Embarrassing, even? Have you thought about seeking help?

**A**: Actually, I have a serious point to make here. What
Rebonato wants is entirely right-headed, but it fits very badly with his
Bayesianism, because Bayesian agents are never uncertain about probabilities;
at least, not about the probability of any observable event.

**Q**: But isn't Bayesianism *about* representing
uncertainty, and making decisions under uncertainty?

**A**: Yes, but Bayesian agents never have the kind of
uncertainty that Rebonato (sensibly) thinks people in finance should have.

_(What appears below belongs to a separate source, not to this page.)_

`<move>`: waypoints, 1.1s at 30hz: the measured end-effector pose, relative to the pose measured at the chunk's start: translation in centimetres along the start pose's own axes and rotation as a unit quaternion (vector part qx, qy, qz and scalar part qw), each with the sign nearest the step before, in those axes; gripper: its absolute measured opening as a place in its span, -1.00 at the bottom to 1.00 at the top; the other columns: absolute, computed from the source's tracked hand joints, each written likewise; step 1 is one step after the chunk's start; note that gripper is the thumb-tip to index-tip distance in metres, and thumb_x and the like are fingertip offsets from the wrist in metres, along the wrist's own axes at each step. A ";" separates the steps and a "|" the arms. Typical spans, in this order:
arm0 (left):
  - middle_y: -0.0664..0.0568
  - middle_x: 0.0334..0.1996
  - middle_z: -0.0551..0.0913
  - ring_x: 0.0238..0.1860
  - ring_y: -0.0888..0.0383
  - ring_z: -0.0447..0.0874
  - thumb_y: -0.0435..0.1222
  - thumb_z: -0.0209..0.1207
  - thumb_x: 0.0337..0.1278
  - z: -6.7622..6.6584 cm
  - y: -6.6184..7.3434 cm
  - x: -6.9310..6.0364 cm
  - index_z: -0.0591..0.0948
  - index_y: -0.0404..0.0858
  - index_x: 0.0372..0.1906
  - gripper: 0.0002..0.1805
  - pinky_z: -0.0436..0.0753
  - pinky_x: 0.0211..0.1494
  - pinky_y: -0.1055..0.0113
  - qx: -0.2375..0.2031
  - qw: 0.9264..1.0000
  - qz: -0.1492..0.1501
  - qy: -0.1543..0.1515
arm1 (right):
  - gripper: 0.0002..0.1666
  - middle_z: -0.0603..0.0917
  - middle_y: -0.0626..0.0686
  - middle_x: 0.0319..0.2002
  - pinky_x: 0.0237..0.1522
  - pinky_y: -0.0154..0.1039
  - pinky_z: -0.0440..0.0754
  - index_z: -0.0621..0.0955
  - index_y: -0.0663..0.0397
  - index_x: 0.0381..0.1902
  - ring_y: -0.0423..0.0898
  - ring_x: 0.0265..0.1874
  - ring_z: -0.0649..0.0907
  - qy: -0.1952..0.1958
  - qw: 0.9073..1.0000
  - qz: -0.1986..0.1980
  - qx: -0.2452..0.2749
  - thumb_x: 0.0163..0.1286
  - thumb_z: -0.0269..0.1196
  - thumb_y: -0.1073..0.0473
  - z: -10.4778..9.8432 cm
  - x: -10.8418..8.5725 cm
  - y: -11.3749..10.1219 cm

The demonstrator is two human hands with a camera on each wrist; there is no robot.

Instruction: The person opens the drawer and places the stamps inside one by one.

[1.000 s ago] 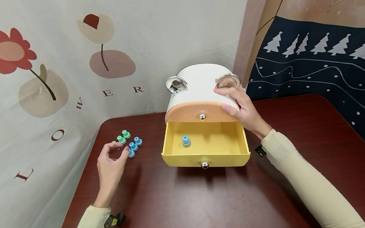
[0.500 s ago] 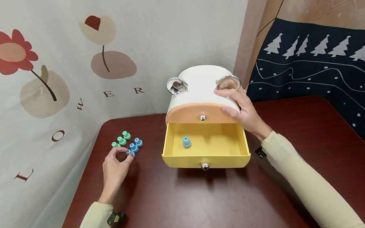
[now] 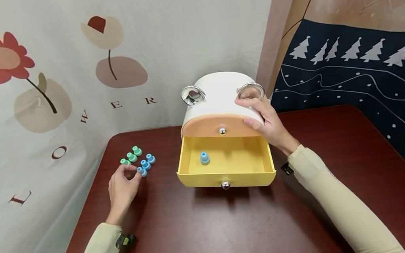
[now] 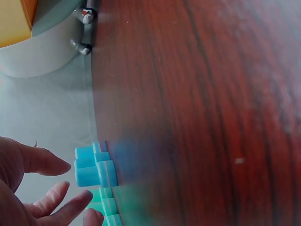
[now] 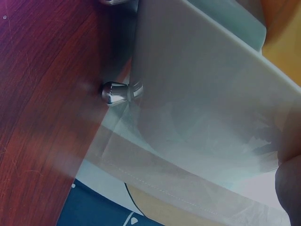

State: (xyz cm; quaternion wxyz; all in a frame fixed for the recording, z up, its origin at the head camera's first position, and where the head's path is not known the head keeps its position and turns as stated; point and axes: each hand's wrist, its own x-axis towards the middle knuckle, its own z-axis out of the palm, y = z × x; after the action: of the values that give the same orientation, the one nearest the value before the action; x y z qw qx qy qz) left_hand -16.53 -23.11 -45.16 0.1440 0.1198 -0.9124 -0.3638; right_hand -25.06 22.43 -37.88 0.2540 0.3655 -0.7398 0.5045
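Observation:
My left hand (image 3: 122, 187) is at the near blue piece (image 3: 142, 171), a small stepped peg with a wide base. In the left wrist view its thumb and fingers (image 4: 70, 207) are spread beside the blue pegs (image 4: 91, 172), with a gap from the thumb. Two more blue pegs (image 3: 148, 161) stand behind in a row, beside three green pegs (image 3: 131, 157). My right hand (image 3: 272, 125) grips the right side of a white drawer cabinet (image 3: 222, 87), thumb at the orange upper drawer front (image 3: 220, 125). One blue peg (image 3: 205, 158) stands inside the pulled-out yellow drawer (image 3: 228, 180).
The dark red wooden table (image 3: 232, 227) bears everything. Round silver ears (image 3: 193, 95) stick out from the cabinet top, and silver knobs (image 3: 225, 184) from the drawer fronts. A printed cloth (image 3: 167, 38) hangs behind the table.
My left hand came up to the near blue peg, and its fingers now stand slightly apart from it. My right hand stays on the cabinet, and the drawer has not moved.

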 end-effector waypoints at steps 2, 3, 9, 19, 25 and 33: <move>-0.34 -0.09 0.78 -0.06 -0.27 0.65 -0.33 0.38 0.37 0.1 -0.1 0.0 0.72 -0.38 -0.01 -0.78 0.48 0.01 -0.16 0.003 1.000 0.010 0.003 | -0.40 0.60 0.22 0.33 0.33 -0.03 0.17 0.67 0.22 0.33 0.02 0.32 0.43 0.001 1.000 0.005 0.000 0.34 0.25 0.16 0.0 0.0 -0.1; -0.32 -0.11 0.78 -0.07 -0.26 0.64 -0.33 0.39 0.36 0.2 -0.2 0.0 0.73 -0.37 -0.03 -0.79 0.47 0.01 -0.16 0.006 1.000 0.014 0.005 | -0.40 0.60 0.24 0.32 0.33 -0.03 0.17 0.67 0.24 0.32 0.01 0.32 0.43 0.001 1.000 0.007 0.001 0.33 0.25 0.18 0.0 0.0 -0.2; -0.29 -0.20 0.78 -0.04 -0.26 0.55 -0.35 0.40 0.32 0.3 -0.3 -0.2 0.76 -0.34 -0.09 -0.84 0.43 0.02 -0.18 0.027 0.999 0.031 0.024 | -0.44 0.56 0.47 0.26 0.32 -0.05 0.17 0.62 0.44 0.24 -0.09 0.29 0.41 0.006 1.000 0.018 0.005 0.30 0.24 0.29 0.3 0.5 -2.7; -0.29 -0.24 0.81 -0.07 -0.25 0.55 -0.36 0.45 0.25 0.5 -0.3 0.1 0.79 -0.33 -0.12 -0.84 0.43 -0.02 -0.15 0.027 0.997 0.061 0.026 | -0.44 0.58 0.41 0.26 0.31 -0.06 0.17 0.65 0.39 0.25 -0.03 0.30 0.42 0.010 1.000 0.013 0.001 0.32 0.25 0.25 0.2 0.3 -1.8; -0.26 -0.24 0.83 -0.09 -0.24 0.65 -0.35 0.47 0.27 0.5 -0.3 0.0 0.81 -0.31 -0.17 -0.88 0.49 -0.05 -0.15 0.028 0.997 0.063 0.020 | -0.41 0.62 0.20 0.32 0.31 -0.04 0.18 0.68 0.22 0.32 0.01 0.30 0.44 0.006 1.000 0.008 -0.002 0.35 0.25 0.16 0.0 -0.1 -0.1; -0.25 -0.22 0.85 -0.14 -0.24 0.76 -0.32 0.49 0.29 0.2 -0.1 -0.4 0.81 -0.31 -0.17 -0.87 0.53 -0.08 -0.11 0.021 0.997 0.073 0.000 | -0.42 0.60 0.17 0.34 0.33 -0.03 0.18 0.67 0.19 0.33 0.04 0.33 0.43 0.003 1.000 0.001 -0.003 0.38 0.24 0.14 0.0 0.0 0.0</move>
State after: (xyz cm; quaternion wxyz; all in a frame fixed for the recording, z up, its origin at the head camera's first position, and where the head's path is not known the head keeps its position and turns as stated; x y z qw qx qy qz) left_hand -16.19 -22.95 -45.40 0.1677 0.0554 -0.9262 -0.3332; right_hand -25.04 22.43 -37.91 0.2567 0.3622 -0.7412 0.5036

**Q**: Let me try to pin you down in black and white.
[*Opens notebook*] I have here on one side of the page our old friend,
the well-known the probability space Omega F. Prob. Coming out of it, in the
middle, is a sequence of random
variables *X*_{1}, *X*_{2},
... , *X*_{n}, ... , which have some joint distribution
or other. (And nothing really depends on its being a sequence, I could use a
random field on a network or whatever you like, add in covariates, etc.) On
the other side of the random variables, looking at them, I have a
standard-issue Bayesian agent. The agent has a hypothesis space, each
point *m* of which is a probability distribution for the random
sequence. This hypothesis space is measurable, and the agent also has a
probability measure, a.k.a. prior distribution, on this space. The agent uses
Bayes's rule to update the distribution by conditioning, so it has a sequence
of measures *D*_{0}, *D*_{1}, etc.

**A**: I think you are missing an "As you know, Bob", but yes,
this is the set-up I have in mind.

**Q**: Now I pick my favorite observable event *f*, a
set in the joint sigma-field of the *X*_{i}. For each
hypothesis
*m*, the probability
*m*(*f*) is well-defined. The Bayesian thinks this is a random
variable *M*(*f*), since it has a distribution *D* on the
hypothesis space. How is that
*not* being uncertain about the probability of *f*?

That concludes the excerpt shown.